What if the winding-up order is made before the Bill is enacted? It will be void if it does not meet this requirement. However any actions taken by the official receiver or liquidator in respect of that order will not make them liable in any civil or criminal proceedings. This is to protect insolvency office-holders who have taken actions that were required during the currency of the order, such as collecting in and selling company property.
The Bill is based on the provisions of the Insolvency Act 1986 and several temporary adjustments are also made to time limits in certain sections of that Act. For example where a winding-up petition is presented during the relevant period and the court has wound up the company on the grounds that it is unable to pay its debts, the winding up is deemed to start on the making of the winding-up order rather than, as is usual, the date of the presentation of the petition.

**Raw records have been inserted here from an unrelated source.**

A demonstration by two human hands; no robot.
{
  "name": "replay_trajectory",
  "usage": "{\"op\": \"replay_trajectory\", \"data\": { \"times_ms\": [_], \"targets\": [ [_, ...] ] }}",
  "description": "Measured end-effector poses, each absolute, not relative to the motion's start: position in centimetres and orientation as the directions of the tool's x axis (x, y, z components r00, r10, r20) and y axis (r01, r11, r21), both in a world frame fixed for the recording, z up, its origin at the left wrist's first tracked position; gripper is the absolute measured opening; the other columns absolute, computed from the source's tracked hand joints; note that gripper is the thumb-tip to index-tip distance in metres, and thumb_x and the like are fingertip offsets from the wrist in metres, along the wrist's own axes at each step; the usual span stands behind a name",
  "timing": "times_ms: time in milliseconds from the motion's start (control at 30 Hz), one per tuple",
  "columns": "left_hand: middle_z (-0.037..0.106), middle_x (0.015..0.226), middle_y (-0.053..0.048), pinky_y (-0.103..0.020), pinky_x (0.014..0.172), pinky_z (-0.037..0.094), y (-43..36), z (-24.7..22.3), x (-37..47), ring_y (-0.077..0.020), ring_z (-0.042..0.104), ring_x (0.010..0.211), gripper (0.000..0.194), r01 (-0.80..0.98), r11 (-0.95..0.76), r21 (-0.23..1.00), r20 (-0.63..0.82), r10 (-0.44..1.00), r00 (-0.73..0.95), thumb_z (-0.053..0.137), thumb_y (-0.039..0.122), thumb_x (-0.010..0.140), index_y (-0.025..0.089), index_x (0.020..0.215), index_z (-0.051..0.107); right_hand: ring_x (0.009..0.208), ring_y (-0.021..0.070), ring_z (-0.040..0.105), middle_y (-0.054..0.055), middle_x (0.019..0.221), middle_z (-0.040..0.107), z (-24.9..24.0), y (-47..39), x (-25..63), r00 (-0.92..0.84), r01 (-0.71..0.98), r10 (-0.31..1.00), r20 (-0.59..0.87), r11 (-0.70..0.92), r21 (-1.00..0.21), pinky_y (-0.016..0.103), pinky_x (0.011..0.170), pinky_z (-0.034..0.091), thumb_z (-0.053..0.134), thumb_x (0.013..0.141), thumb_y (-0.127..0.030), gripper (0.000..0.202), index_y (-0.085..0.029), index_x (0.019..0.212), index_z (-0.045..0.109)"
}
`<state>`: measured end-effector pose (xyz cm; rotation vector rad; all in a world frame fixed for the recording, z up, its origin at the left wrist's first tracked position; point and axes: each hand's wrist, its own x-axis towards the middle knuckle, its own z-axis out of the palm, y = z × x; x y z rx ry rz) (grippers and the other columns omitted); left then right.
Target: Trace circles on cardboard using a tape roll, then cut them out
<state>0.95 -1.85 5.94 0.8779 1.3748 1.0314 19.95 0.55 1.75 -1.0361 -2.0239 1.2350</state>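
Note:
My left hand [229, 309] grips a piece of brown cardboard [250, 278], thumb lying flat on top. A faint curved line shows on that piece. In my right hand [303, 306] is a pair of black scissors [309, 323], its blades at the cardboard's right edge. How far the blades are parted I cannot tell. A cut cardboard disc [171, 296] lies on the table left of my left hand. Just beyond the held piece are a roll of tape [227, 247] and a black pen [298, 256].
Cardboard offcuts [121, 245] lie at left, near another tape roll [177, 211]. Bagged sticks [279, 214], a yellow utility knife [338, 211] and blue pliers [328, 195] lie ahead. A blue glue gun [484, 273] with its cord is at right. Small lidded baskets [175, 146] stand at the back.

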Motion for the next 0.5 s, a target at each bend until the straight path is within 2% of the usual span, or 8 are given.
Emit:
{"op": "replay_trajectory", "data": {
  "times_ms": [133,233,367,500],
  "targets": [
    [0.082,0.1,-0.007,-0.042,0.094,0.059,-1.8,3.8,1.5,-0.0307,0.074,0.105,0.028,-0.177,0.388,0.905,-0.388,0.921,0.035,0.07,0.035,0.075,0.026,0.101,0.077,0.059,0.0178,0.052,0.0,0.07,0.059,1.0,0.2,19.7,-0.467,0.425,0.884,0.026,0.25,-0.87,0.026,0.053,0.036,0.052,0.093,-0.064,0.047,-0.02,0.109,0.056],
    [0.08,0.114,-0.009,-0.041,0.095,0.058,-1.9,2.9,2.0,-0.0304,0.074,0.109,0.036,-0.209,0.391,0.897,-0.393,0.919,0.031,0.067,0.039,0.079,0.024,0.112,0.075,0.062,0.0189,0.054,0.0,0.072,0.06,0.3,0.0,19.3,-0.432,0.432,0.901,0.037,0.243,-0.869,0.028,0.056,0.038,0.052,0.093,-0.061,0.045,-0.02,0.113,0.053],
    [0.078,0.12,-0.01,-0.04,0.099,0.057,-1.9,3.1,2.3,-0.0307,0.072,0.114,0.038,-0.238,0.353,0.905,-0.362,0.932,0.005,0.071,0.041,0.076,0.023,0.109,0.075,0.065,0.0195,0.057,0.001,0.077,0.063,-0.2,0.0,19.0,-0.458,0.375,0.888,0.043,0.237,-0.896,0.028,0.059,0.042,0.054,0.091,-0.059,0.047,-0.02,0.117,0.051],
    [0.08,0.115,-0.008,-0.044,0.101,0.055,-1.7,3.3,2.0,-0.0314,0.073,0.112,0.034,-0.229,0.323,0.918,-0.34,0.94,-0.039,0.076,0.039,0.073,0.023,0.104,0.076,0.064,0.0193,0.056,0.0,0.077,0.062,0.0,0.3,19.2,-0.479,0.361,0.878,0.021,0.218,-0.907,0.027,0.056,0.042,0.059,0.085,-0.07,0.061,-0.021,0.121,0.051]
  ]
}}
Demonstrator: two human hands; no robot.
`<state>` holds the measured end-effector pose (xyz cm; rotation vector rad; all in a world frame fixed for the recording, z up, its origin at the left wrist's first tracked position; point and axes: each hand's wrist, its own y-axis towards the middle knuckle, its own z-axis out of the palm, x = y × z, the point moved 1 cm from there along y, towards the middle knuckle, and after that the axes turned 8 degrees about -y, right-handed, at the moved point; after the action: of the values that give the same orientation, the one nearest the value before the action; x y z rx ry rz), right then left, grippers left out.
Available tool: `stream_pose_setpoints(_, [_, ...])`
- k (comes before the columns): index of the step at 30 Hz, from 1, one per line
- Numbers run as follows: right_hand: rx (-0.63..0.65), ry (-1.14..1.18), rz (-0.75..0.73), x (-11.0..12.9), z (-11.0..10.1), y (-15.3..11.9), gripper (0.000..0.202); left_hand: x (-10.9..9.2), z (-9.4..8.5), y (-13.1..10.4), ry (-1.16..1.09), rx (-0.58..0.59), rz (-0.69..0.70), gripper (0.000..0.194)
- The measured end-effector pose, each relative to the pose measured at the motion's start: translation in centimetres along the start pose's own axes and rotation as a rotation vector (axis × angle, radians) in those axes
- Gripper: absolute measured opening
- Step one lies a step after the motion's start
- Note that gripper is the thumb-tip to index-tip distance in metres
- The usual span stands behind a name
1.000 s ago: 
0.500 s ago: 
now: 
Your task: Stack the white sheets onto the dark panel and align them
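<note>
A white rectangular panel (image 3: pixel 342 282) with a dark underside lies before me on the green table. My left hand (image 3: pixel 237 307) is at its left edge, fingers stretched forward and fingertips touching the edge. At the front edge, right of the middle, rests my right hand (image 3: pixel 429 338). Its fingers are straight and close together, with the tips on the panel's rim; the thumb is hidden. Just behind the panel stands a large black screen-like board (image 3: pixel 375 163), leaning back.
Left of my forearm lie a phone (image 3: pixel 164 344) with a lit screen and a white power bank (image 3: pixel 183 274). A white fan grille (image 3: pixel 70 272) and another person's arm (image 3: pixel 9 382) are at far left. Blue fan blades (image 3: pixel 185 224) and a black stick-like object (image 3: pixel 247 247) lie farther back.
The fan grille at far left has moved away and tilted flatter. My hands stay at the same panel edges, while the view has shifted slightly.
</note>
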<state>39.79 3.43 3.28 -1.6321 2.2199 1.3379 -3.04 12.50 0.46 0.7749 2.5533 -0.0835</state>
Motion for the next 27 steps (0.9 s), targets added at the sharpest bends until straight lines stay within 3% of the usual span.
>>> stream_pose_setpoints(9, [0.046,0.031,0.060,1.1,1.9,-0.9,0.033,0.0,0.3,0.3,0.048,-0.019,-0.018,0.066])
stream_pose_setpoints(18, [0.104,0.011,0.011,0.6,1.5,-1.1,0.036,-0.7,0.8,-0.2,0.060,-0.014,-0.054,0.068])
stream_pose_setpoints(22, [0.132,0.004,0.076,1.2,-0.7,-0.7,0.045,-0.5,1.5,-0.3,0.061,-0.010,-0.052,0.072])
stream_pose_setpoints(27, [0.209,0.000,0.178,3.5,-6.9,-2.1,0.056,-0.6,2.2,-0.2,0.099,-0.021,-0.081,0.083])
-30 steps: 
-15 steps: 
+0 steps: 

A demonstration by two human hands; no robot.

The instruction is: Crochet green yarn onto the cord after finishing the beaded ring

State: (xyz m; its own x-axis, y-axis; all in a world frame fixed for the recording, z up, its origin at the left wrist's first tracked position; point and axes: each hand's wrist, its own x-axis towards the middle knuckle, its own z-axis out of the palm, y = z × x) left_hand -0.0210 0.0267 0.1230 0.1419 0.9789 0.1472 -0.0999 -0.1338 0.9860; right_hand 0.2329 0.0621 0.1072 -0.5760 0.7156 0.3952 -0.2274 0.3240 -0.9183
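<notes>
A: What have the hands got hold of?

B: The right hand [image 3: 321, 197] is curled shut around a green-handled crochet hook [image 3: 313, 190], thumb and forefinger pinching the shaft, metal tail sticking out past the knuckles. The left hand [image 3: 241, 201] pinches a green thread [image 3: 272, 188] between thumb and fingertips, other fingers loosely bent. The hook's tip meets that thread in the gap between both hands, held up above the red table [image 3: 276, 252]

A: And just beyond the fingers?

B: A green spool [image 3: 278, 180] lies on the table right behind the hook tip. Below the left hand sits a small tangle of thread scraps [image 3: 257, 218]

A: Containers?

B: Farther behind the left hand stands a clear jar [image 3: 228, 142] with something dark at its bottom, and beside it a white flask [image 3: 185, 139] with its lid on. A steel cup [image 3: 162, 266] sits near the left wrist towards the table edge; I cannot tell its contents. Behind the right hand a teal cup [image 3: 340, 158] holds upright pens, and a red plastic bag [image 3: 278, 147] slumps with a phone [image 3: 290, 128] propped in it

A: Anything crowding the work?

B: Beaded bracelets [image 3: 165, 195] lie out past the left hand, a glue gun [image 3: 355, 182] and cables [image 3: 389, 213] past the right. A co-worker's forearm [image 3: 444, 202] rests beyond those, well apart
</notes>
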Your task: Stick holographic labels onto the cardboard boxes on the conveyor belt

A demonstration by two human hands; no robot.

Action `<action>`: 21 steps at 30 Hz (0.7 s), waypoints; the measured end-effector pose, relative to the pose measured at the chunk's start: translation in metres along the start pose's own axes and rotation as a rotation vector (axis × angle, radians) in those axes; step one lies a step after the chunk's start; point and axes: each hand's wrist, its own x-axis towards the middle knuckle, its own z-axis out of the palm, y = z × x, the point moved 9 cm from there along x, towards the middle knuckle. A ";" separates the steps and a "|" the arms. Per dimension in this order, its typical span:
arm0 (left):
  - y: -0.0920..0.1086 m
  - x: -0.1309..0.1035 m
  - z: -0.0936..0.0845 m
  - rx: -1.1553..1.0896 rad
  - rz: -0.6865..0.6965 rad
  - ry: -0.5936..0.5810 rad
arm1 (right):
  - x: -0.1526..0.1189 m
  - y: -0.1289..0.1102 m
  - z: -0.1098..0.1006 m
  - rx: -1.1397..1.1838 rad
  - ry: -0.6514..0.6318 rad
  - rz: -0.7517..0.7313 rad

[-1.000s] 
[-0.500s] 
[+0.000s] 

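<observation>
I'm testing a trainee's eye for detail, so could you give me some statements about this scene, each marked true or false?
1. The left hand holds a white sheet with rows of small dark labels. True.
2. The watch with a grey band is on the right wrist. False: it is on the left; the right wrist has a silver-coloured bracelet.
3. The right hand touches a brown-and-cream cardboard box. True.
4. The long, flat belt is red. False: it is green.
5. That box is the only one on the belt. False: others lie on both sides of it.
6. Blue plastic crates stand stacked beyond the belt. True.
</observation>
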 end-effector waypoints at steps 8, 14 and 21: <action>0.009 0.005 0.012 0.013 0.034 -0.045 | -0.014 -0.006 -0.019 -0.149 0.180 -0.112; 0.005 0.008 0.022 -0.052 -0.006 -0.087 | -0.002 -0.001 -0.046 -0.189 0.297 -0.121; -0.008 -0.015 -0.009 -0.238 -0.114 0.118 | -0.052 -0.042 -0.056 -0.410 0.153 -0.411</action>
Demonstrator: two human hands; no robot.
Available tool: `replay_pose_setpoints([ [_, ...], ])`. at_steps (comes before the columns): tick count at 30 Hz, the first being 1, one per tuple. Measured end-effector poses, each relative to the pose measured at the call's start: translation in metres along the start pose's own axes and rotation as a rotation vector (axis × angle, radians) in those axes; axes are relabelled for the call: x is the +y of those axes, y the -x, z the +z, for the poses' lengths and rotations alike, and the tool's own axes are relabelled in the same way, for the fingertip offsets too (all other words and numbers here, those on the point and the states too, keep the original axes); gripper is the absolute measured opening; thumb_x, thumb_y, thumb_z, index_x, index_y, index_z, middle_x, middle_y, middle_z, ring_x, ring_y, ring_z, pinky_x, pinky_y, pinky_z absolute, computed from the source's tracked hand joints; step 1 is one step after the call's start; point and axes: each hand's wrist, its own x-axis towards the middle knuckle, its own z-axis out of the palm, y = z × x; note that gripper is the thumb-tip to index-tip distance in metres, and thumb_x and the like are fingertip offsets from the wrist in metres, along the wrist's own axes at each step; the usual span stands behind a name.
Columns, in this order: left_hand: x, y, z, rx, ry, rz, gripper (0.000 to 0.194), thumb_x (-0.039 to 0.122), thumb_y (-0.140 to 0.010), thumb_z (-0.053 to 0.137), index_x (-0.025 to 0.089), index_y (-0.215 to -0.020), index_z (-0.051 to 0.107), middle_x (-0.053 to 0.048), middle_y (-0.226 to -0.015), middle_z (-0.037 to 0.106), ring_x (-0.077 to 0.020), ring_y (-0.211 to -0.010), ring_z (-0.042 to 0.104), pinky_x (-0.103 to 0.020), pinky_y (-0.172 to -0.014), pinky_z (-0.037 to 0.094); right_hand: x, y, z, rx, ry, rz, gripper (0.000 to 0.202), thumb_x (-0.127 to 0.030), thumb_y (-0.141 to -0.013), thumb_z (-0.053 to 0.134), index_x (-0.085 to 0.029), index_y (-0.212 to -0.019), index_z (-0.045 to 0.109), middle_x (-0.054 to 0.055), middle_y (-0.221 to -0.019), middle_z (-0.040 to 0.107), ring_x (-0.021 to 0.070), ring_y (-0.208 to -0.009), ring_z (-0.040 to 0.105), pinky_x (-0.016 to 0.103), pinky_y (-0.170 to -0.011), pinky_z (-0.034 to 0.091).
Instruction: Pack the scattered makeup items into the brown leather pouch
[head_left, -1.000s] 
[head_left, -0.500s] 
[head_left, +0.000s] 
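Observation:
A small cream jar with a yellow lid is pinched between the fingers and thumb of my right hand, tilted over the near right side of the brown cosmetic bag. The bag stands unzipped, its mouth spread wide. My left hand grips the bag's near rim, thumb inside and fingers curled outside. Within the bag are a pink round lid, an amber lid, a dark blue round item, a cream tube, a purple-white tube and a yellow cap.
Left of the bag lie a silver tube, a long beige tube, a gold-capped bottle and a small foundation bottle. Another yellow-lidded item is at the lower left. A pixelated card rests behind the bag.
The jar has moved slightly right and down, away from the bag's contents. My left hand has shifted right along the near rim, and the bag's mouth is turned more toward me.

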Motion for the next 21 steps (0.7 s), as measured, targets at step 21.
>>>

This means that the petition will not prevent disposals of the company’s property (which are voided from the commencement of the winding up unless the court orders otherwise). As a result, the company will not need to seek permission from the court to engage in its normal trading once a petition has been presented.
Insofar as landlords are concerned, many of whom will themselves be in a difficult financial position, they may well be dismayed at having their wings clipped yet again and will be concerned about the possible impact on rental payments due on the June quarter day (June 24). As to the options that remain available for the recovery of rent arrears, these may include claims against guarantors or former tenants or drawing on rent deposits, but much will depend on the lease terms.
Tenants should be mindful of the fact that these restrictions, while allowing them a breathing space, do not let them off the hook altogether – the rent will still be payable and with accrued interest.
More generally, it has come as a surprise to many that these restrictions extend beyond the landlord and tenant context. Conversely it should also be borne in mind that there other measures in the Bill that will have a potential impact on the landlord and tenant relationship. The Bill makes permanent changes to the UK’s insolvency regime, including:
- A new free-standing moratorium. Companies will be able to seek a moratorium without entering an insolvency procedure and with the directors remaining in control.
- A new recovery plan. This would enable companies in financial difficulties to enter into a “restructuring plan” with greater scope for making it binding on dissenting creditors than would be possible under a scheme of arrangement.
Once the Bill is enacted, if a tenant in financial distress takes advantage of any of these new provisions, there would undoubtedly be a knock-on effect on a landlord’s rights and remedies.